HP Stole My Ink
My old Epsom printer recently decided that it didn’t want to print with blue ink anymore. It was a few years old, so it went in the bin. Actually it went into the boot of my car, where it remains to this day, to be transported to the dump. And I bought a new printer. Not an Epsom. Theor software was fragmented into a dozen annoying programs and they won’t all necessarily perform all their possible functions over Wi-fi. So I went for an HP Envy 5100.
It’s just a cheap, bog standard, printer. I print off tickets mostly, so I really don’t need anything grand. The HP has a paper tray, so I don’t have sheets of the stuff sticking out of the top of the printer anymore. Which is nice. The software came in a single package which installed easily enough. The mobile app works a treat. I was happy.
Then HP stole my ink cartridges. Two cartridges came with the printer. One with black ink. The other with coloured ink. And HP god dammed stole them. What happened is this. I signed up for their Instant Ink subscription. There’s a range of subscription levels and one is actually free. You get 15 pages a month. Need more? That’ll be charged at £1 per 10 sheets. Sounded fair enough to me, so I signed up.
They’d send ink cartridges thru automatically as I needed them. Or so said the blurb. What actually happened is that they hijacked my cartridges currently installed in the printer. I could now only print 15 pages using my ink before they started charging extra for using further quantities of my ink.

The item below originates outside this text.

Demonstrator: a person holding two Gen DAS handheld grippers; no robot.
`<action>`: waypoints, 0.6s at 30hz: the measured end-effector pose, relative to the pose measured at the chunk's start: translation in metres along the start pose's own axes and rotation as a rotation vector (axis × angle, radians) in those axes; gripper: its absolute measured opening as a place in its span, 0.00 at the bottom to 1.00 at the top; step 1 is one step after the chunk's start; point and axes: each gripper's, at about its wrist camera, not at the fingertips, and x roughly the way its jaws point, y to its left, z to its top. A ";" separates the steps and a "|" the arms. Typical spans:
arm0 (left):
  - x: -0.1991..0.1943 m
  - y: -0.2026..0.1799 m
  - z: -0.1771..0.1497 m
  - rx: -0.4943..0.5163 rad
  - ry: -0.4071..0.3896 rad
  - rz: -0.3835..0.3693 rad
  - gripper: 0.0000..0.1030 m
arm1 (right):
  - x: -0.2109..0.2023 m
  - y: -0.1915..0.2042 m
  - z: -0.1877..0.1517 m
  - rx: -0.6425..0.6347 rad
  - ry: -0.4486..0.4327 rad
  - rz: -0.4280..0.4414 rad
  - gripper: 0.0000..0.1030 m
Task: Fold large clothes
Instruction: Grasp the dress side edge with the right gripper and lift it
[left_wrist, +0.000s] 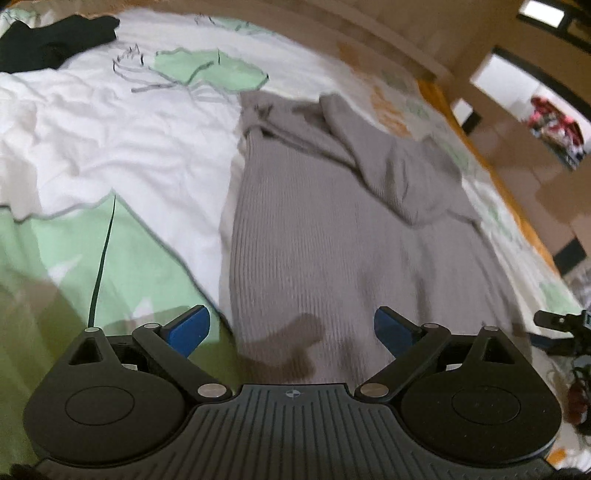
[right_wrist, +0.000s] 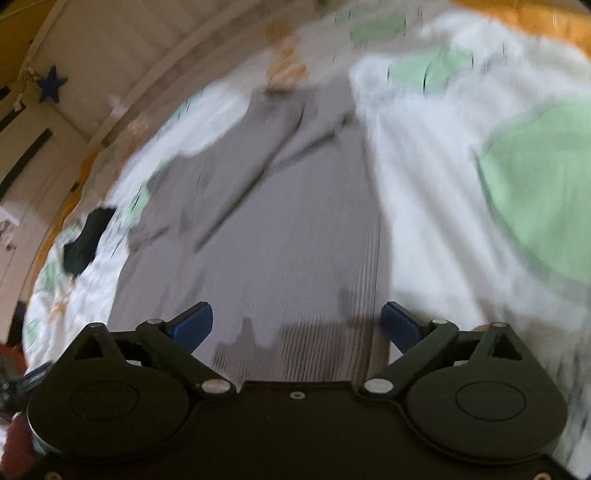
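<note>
A large grey ribbed knit garment (left_wrist: 325, 229) lies lengthwise on a bed, with a sleeve folded across its far right part. It also shows in the blurred right wrist view (right_wrist: 280, 221). My left gripper (left_wrist: 291, 326) is open and empty, hovering over the garment's near end, its blue fingertips (left_wrist: 190, 328) wide apart. My right gripper (right_wrist: 297, 323) is open and empty, above the garment's near edge close to its right side.
The bed has a white and green patterned cover (left_wrist: 110, 147). A black cloth (left_wrist: 48, 40) lies at its far left, also seen in the right wrist view (right_wrist: 86, 240). Orange bed edge (left_wrist: 454, 114) and a wall with shelves lie to the right.
</note>
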 end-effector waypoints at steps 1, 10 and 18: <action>0.001 0.000 -0.004 0.004 0.024 0.003 0.94 | -0.001 0.001 -0.007 -0.007 0.020 0.006 0.95; -0.003 -0.002 -0.025 0.031 0.134 -0.014 0.95 | -0.011 0.011 -0.033 -0.032 0.174 0.034 0.96; 0.005 -0.007 -0.028 0.069 0.163 0.004 0.99 | 0.001 0.024 -0.046 -0.120 0.244 0.004 1.00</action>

I got in touch with HPs Twitter support to correct this obvious error. They informed me that new printers are equipped to go straight onto Instant Ink. What the Dickens? That, to my ears, sounded like a confession that HP routinely steals their customers ink.
I could sign up for the trial period they told me. I’d get 300 pages a month for two months, free. And then I could downgrade back to the free subscription plan. That sounded reasonable. Except the Ts & Cs explicitly state that you cannot downgrade from a paid plan to the free plan.
We argued for several days, back and forth. Eventually, they agreed that they would manually downgrade me to the free plan at the end of the trial period as a gesture of goodwill. So kind of them. As a special favour, just to me, they won’t steal all of my ink.
I have things settled. I’m happy, really. Despite their thieving ways. The printer is good. And the subscription plans are good as well, truth be told. But if you buy an HP printer, just beware. They’ll steal your ink.